I don’t always say everything I’m thinking in (Sunday School), because I already feel like I probably talk too much.  And I do have a fear of being offending to other people, or other people just thinking of me as being… mouthy, I guess.  What I didn’t bring up today was, “What are the things that we want to run away from, instead of living in that moment?  What are we not facing or not walking through?”

It’s not just the big issues in our lives that we don’t want to face, like cancer, losing your job, or family disharmony.  We also avoid so many small things, every day and every week.

It’s not reaching out to someone because of a fear of being rejected or fear of saying the wrong thing.

It’s knowing you should reach out to someone who is hurting or going through a hard time in their life, but only offering help in word and not in deed.  Maybe you don’t want to add another complication to your life, and you know if you just send an email or a note saying, “Let me know if you need help,” that they won’t ask for it, because we typically don’t.

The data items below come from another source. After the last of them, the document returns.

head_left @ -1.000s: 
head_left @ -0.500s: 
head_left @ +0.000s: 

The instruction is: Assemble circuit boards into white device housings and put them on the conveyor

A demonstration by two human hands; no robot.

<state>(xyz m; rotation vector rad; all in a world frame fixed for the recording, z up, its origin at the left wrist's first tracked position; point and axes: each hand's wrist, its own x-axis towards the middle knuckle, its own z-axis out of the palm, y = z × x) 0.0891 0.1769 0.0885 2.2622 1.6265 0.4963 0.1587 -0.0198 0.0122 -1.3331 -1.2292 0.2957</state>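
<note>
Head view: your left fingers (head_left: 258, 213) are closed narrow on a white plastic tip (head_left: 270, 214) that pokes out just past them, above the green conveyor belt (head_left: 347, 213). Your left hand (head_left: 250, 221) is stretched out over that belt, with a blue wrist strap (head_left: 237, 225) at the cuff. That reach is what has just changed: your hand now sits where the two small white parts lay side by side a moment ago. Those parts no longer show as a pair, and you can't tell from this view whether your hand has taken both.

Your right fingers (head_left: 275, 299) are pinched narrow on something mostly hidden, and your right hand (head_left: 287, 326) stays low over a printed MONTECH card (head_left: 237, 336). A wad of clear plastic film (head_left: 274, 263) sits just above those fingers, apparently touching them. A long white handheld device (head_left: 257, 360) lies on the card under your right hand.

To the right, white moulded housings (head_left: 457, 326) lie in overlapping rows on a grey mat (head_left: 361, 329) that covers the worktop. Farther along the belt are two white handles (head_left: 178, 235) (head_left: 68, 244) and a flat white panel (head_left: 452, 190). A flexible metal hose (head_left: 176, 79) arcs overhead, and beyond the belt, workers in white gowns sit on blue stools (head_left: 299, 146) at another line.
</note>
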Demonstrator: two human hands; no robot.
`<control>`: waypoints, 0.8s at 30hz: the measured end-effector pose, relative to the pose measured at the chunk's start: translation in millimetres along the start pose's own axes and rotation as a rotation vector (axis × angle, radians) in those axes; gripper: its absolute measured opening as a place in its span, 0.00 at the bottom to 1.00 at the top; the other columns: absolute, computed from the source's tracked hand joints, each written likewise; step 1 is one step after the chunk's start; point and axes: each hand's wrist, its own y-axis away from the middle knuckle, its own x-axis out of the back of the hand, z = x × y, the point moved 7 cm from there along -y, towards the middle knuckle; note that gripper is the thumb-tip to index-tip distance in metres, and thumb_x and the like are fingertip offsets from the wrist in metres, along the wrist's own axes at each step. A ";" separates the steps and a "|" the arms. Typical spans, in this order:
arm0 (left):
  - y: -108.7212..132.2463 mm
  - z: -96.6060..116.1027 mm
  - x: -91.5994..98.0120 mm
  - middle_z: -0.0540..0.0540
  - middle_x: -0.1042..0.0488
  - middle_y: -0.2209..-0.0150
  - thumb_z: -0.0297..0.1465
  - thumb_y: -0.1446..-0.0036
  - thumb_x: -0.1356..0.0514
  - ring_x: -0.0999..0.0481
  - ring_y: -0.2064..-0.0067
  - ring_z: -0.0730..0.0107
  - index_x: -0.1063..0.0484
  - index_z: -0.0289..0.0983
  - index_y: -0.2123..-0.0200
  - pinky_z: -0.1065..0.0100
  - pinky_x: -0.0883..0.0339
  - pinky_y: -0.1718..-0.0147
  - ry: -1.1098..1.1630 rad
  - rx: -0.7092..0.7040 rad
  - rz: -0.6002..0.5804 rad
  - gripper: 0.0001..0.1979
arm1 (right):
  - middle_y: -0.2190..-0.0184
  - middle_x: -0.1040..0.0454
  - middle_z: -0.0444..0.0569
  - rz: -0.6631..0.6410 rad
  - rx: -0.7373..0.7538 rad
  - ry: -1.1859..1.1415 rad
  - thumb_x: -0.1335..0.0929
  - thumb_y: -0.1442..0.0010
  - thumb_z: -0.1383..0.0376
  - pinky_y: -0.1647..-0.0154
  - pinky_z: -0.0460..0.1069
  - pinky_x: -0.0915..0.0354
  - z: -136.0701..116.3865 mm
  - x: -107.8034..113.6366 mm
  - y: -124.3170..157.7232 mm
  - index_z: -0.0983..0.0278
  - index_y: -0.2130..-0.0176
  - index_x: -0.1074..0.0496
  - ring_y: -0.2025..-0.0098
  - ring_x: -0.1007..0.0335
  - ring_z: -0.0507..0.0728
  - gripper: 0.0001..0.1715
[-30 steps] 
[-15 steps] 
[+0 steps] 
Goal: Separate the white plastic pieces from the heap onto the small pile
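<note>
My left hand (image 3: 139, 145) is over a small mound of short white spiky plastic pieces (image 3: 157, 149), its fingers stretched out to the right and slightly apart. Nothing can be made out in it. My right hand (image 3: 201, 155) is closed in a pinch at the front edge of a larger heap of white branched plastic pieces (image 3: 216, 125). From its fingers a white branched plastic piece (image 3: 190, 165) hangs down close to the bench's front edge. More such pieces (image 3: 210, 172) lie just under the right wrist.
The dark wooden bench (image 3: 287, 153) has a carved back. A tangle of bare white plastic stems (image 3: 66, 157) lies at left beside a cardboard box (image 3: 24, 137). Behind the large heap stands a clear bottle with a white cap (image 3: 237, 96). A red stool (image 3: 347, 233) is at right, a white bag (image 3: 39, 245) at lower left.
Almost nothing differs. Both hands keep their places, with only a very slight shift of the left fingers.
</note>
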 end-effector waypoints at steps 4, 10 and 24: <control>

It’s not listening to that voice inside you that tells you what to do, because it takes effort and it takes follow-through and it takes the planning part of it that we were talking about in class.

These are ways in which we do not live the moment, we do not walk through it.  Instead, we turn away from the opportunity that was presented to us: to minister, to uplift, to ease a burden, to help.

There are lots and lots of times when I see something and I’ll say, “Oh, I’ve got to ask so-and-so about this, if they’d like to do that with me.”  Or, “I should tell so-and–so about this great program that’s available for her and her situation.”  But I don’t do it.

It’s that little voice that speaks these ideas to us, but we ignore it and we let it go and we let it drop.  We don’t following through.  And maybe that was God telling you, “Hey, that person needs you!”  And that you need them, and you need more people in your life, and you need to be a person of action and a person who walks their faith instead of just thinking their faith.

I need to get my faith past my thought life and into my actual life, and into the action of my life.

It’s also keeping your mouth shut when God is compelling you to speak.  Because you’re afraid to say too much, say the wrong thing, or be annoying, or be perceived in anything but the best light.